**WHAT TO WORK ON:**
Reproduce the data below line by line, from its first line to the line with "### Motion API", both included, and nothing past that point.

Records drawn from a dataset
————

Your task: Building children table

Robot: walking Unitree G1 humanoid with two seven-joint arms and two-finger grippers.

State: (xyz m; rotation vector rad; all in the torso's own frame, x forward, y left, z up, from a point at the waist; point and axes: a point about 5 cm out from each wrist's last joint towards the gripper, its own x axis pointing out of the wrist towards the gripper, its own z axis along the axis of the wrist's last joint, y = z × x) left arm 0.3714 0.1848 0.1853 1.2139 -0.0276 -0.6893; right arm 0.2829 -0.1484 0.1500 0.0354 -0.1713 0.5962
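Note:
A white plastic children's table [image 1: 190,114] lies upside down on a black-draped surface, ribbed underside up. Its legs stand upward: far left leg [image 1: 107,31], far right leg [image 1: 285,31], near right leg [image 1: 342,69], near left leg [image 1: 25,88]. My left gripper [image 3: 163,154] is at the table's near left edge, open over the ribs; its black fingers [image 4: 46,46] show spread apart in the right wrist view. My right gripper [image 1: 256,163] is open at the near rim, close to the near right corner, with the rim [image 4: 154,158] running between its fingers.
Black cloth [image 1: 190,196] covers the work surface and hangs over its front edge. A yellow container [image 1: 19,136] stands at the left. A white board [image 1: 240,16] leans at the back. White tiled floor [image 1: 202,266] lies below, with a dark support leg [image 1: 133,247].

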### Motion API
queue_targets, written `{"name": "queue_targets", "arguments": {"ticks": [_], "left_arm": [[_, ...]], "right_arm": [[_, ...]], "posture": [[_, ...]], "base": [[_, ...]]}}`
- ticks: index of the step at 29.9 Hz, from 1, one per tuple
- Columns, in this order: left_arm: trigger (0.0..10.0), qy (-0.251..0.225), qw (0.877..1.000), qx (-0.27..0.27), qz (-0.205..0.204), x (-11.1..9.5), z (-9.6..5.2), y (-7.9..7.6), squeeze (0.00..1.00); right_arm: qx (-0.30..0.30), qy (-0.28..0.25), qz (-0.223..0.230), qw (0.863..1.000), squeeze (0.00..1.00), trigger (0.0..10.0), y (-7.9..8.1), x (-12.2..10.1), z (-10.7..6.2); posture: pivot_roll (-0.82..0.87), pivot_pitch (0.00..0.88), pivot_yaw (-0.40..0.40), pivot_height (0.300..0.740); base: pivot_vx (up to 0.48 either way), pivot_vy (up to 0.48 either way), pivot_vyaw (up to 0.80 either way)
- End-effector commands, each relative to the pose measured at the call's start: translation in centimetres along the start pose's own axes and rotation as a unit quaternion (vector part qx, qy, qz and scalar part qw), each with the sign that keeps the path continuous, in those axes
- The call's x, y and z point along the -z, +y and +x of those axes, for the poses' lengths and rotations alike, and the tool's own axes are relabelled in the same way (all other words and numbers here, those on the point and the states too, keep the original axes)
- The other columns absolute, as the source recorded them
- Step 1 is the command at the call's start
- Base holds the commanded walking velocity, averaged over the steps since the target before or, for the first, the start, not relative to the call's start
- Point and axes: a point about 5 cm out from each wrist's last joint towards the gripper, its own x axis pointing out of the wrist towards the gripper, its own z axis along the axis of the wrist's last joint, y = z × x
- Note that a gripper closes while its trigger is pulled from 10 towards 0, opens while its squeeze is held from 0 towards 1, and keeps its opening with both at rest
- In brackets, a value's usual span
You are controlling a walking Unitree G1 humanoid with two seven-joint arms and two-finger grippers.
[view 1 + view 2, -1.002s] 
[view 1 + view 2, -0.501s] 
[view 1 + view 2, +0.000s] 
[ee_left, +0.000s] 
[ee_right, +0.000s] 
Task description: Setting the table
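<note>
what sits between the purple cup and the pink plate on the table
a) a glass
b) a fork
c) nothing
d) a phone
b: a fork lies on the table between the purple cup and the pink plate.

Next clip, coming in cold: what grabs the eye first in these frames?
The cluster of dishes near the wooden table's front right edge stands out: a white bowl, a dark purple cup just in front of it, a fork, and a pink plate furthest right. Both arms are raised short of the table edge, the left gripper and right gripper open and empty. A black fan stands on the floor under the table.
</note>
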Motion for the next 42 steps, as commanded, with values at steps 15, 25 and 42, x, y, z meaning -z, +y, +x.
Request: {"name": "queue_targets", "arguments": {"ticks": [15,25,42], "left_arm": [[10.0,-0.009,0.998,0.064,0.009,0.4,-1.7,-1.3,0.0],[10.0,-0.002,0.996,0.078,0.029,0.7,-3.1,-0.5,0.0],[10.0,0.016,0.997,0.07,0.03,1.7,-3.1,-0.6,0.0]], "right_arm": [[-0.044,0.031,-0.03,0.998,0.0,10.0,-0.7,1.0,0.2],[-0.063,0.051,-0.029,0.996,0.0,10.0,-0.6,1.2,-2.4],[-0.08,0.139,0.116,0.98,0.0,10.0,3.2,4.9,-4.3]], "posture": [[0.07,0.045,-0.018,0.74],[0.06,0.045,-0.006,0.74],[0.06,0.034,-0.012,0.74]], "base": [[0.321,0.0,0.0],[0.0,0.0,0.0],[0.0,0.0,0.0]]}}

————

**REPLY:**
Your task: Building children table

Robot: walking Unitree G1 humanoid with two seven-joint arms and two-finger grippers.

State: (xyz m; rotation vector rad; all in the torso's own frame, x forward, y left, z up, from a point at the waist; point and axes: a point about 5 cm out from each wrist's last joint towards the gripper, its own x axis pointing out of the wrist towards the gripper, its own z axis along the axis of the wrist's last joint, y = z × x) left arm 0.3714 0.1848 0.1853 1.2139 -0.0276 -0.6893; right arm 0.2829 -0.1484 0.1500 0.0354 -0.1713 0.5962
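Note:
A white plastic children's table [image 1: 190,114] lies upside down on a black-draped surface, ribbed underside up. Its legs stand upward: far left leg [image 1: 107,31], far right leg [image 1: 285,31], near right leg [image 1: 342,69], near left leg [image 1: 25,88]. My left gripper [image 3: 163,154] is at the table's near left edge, open over the ribs; its black fingers [image 4: 46,46] show spread apart in the right wrist view. My right gripper [image 1: 256,163] is open at the near rim, close to the near right corner, with the rim [image 4: 154,158] running between its fingers.
Black cloth [image 1: 190,196] covers the work surface and hangs over its front edge. A yellow container [image 1: 19,136] stands at the left. A white board [image 1: 240,16] leans at the back. White tiled floor [image 1: 202,266] lies below, with a dark support leg [image 1: 133,247].
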
### Motion API

There is nothing further in this answer.